How to complete this task. Down to the final line, write out the material beneath exactly, without pictures.

*** Opening of Stored data ***

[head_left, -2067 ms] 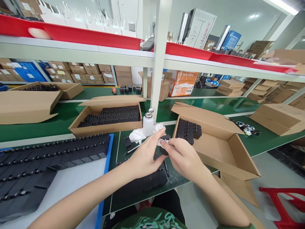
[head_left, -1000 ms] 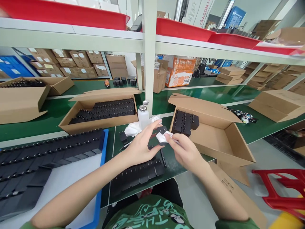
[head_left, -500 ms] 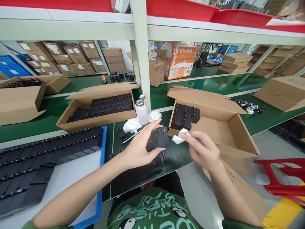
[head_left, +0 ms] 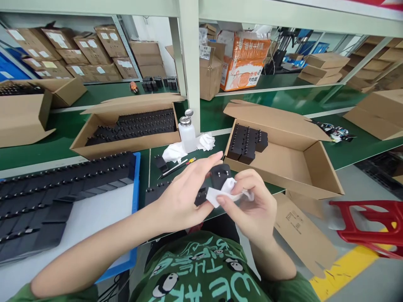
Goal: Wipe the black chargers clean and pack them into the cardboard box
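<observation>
My left hand (head_left: 185, 195) holds a small black plug adapter (head_left: 219, 174) between thumb and fingers, above the front edge of the green bench (head_left: 63, 147). My right hand (head_left: 253, 205) pinches a white wipe cloth (head_left: 222, 193) and presses it against the adapter. Under my hands a row of black adapters (head_left: 157, 191) lies on the bench. An open cardboard box (head_left: 302, 167) to the right holds a small block of black adapters (head_left: 247, 142) in its far left corner.
A white dispenser bottle (head_left: 187, 132) with crumpled wipes (head_left: 174, 152) stands by the shelf post (head_left: 189, 63). A second open box of adapters (head_left: 132, 128) is behind. A blue-rimmed tray (head_left: 135, 184) at left carries rows of adapters. A red stool (head_left: 371, 228) stands on the floor.
My right hand brought the wipe back from the right onto the adapter in my left hand. Both hands dropped closer to my body and the view tilted downward.
</observation>
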Motion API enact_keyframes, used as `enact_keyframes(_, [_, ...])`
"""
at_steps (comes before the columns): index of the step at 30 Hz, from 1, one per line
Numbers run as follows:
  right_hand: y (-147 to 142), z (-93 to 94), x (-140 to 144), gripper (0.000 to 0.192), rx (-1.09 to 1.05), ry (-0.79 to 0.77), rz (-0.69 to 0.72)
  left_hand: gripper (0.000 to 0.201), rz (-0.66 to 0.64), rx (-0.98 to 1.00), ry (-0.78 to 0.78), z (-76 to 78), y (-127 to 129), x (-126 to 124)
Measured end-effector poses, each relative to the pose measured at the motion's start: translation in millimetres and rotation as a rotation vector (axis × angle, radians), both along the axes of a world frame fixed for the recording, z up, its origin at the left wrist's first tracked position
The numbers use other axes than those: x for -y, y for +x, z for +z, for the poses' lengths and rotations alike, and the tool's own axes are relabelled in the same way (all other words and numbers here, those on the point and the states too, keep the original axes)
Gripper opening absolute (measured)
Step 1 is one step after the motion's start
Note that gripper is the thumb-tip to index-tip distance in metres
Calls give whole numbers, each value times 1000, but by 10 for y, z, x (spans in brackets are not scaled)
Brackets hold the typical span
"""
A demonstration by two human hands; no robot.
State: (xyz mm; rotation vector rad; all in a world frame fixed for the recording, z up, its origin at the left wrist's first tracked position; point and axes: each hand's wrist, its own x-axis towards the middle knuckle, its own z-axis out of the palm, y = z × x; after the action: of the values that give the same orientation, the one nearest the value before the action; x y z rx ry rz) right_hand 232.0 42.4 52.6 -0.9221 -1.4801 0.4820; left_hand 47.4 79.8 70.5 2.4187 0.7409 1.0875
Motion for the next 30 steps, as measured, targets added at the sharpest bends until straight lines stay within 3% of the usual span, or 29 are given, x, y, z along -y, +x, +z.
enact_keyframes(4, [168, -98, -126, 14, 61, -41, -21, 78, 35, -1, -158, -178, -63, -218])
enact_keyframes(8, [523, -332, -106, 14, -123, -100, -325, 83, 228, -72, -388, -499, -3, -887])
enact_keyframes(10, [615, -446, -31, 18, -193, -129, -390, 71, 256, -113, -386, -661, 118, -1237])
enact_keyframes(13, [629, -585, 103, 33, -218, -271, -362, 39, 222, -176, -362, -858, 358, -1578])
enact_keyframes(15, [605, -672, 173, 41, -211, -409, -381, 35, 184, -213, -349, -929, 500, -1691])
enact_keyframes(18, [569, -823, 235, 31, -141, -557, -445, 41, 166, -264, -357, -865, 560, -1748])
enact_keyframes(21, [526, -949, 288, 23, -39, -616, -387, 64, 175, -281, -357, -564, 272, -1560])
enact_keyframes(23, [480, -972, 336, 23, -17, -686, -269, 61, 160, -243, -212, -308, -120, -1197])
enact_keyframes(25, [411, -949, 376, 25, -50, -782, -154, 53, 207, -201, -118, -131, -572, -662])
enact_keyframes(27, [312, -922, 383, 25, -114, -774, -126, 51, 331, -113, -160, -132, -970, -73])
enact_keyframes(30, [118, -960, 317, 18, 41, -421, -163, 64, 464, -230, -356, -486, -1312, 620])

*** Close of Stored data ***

Answer to this exercise.
[head_left, -2067 ms] 
[head_left, -1000 ms] 
[head_left, -500 ms] 
[head_left, +0 ms] 
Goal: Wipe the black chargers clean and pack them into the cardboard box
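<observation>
My left hand (head_left: 185, 195) holds a small black plug adapter (head_left: 219, 174) between thumb and fingers, above the front edge of the green bench (head_left: 63, 147). My right hand (head_left: 253, 205) pinches a white wipe cloth (head_left: 222, 193) and presses it against the adapter. Under my hands a row of black adapters (head_left: 157, 191) lies on the bench. An open cardboard box (head_left: 302, 167) to the right holds a small block of black adapters (head_left: 247, 142) in its far left corner.
A white dispenser bottle (head_left: 187, 132) with crumpled wipes (head_left: 174, 152) stands by the shelf post (head_left: 189, 63). A second open box of adapters (head_left: 132, 128) is behind. A blue-rimmed tray (head_left: 135, 184) at left carries rows of adapters. A red stool (head_left: 371, 228) stands on the floor.
My right hand brought the wipe back from the right onto the adapter in my left hand. Both hands dropped closer to my body and the view tilted downward.
</observation>
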Motion API enact_keyframes, used as `enact_keyframes(_, [_, ...])`
"""
at_steps (comes before the columns): index of the step at 30 Hz, from 1, one per line
Numbers run as follows:
  right_hand: y (-147 to 142), z (-93 to 94), x (-140 to 144), gripper (0.000 to 0.192), rx (-1.09 to 1.05), ry (-0.79 to 0.77), rz (-0.69 to 0.72)
  left_hand: gripper (0.000 to 0.201), rz (-0.66 to 0.64), rx (-0.98 to 1.00), ry (-0.78 to 0.78), z (-76 to 78), y (-127 to 129), x (-126 to 124)
Measured end-effector poses, each relative to the pose measured at the motion's start: translation in millimetres and rotation as a rotation vector (axis × angle, radians), both along the axes of a world frame fixed for the recording, z up, its origin at the left wrist's first tracked position
The numbers use other axes than those: x for -y, y for +x, z for +z, for the poses' lengths and rotations alike, and the tool's own axes are relabelled in the same way (all other words and numbers here, those on the point and the states too, keep the original axes)
Gripper opening absolute (measured)
Step 1 is one step after the motion's start
Note that gripper is the thumb-tip to index-tip distance in metres
Calls give whole numbers, each value times 1000, but by 10 for y, z, x (spans in brackets are not scaled)
Brackets hold the typical span
"""
A demonstration by two human hands; no robot.
State: (xyz mm; rotation vector rad; all in a world frame fixed for the recording, z up, its origin at the left wrist's first tracked position; point and axes: each hand's wrist, its own x-axis towards the middle knuckle, its own z-axis out of the palm, y = z × x; after the action: of the values that give the same orientation, the one nearest the value before the action; x y z rx ry rz) right_hand 232.0 42.4 52.6 -0.9221 -1.4801 0.4820; left_hand 47.4 79.8 70.5 2.4187 0.7409 1.0875
Motion for the next 30 steps, as measured, targets added at the sharpest bends until straight lines stay within 3% of the usual span, or 29 are given, x, y, z along -y, +x, +z.
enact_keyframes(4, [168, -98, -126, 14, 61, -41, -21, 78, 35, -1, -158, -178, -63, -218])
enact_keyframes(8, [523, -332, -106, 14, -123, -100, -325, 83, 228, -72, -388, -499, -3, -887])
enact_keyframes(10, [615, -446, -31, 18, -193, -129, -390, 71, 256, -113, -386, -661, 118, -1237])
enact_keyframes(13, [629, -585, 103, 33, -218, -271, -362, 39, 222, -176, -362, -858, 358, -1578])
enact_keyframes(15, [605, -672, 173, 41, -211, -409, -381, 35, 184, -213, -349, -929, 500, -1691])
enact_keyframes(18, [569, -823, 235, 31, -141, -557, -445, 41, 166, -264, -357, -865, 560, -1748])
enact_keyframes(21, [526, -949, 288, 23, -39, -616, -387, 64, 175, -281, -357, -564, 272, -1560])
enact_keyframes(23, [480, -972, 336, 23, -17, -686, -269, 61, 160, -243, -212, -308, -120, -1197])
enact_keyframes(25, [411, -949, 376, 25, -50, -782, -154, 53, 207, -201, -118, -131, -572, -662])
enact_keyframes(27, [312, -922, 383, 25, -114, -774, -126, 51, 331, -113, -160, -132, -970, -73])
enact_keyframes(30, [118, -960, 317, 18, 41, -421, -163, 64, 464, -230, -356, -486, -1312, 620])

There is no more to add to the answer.